Work order: Among the lines below, how many have the word "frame"? The reply is that number alone.

╔══

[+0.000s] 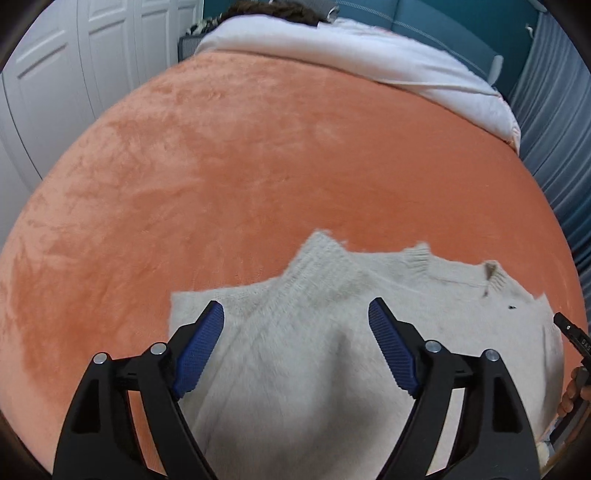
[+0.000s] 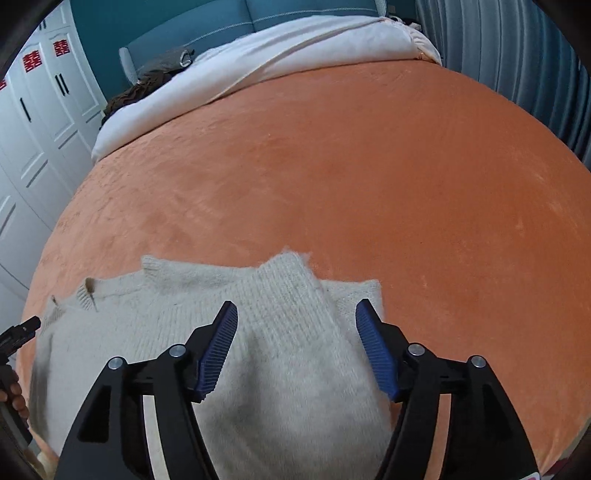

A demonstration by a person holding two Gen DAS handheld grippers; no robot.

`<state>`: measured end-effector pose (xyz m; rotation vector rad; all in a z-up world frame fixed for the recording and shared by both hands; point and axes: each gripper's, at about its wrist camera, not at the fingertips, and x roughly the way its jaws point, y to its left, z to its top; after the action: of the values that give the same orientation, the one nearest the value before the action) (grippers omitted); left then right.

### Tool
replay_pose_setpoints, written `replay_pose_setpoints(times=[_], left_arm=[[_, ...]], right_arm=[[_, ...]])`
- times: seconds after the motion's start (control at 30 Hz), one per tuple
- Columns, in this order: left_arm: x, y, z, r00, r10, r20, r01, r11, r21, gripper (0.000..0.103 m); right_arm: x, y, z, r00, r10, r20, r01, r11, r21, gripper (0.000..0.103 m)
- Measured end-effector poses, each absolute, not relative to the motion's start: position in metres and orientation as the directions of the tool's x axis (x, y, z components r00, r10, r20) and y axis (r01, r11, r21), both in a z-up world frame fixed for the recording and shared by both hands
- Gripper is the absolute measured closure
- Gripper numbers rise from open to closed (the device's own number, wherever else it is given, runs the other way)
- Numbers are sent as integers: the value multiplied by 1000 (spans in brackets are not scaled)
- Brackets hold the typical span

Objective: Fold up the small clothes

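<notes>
A cream knitted sweater [image 1: 332, 332] lies flat on the orange plush bedspread [image 1: 221, 166], at the near edge of the bed, its ribbed collar [image 1: 495, 275] toward twelve o'clock. Both sleeves look folded in over the body; one cuff [image 2: 291, 269] pokes up past the shoulder line. The left gripper [image 1: 295, 332] hovers above the sweater's left part, blue pads [image 1: 199, 350] spread wide apart with nothing between them but the knit below. The right gripper [image 2: 295, 332] hangs over the right part, fingers likewise parted and gripping nothing. At twelve o'clock a white duvet [image 2: 258, 59] is bunched against the teal headboard [image 2: 184, 22]. White wardrobe doors [image 2: 33, 129] stand at nine o'clock
</notes>
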<state>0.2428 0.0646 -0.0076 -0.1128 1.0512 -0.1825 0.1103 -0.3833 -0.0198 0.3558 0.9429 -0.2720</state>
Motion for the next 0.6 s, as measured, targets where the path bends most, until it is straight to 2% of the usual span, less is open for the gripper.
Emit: replay_pose_setpoints(times=[0.03,0.07,0.1,0.13,0.2,0.33,0.4,0.47,0.5,0.6], left_arm=[[248,64,-15,462,-221,-859,104,975,-195,43],[253,63,-23,428,-225,-876,109,974,-197,71],[257,63,-28,403,-234,-885,111,972,-207,86],[258,66,-28,407,-257,-876,101,966,-236,89],[258,72,-14,447,-295,-844,102,955,-279,94],[264,83,5,510,-306,-804,82,948,-308,94],[274,84,-7,498,-272,-823,65,959,-277,94],[283,85,-35,442,-245,-863,35,966,-256,93],[282,85,-41,435,-238,-868,29,968,-251,93],[279,86,-39,454,-244,-857,24,965,-262,92]], right_arm=[[118,-384,-28,541,-52,-839,374,909,184,43],[121,-385,-34,525,-34,-851,366,911,189,53],[125,-383,-37,518,-18,-855,349,917,192,85],[128,-382,-34,525,-7,-851,329,924,196,94],[124,-380,-8,612,-4,-791,297,928,225,95],[109,-402,30,723,-35,-690,321,901,291,96],[119,-416,4,658,-66,-750,372,894,248,96],[132,-426,-41,539,-39,-842,409,885,221,96],[133,-425,-53,514,-39,-857,409,889,204,97],[128,-423,-48,558,-40,-829,414,879,237,96]])
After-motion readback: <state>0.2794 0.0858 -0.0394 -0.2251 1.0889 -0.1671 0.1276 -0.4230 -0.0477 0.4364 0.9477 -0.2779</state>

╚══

Result: 2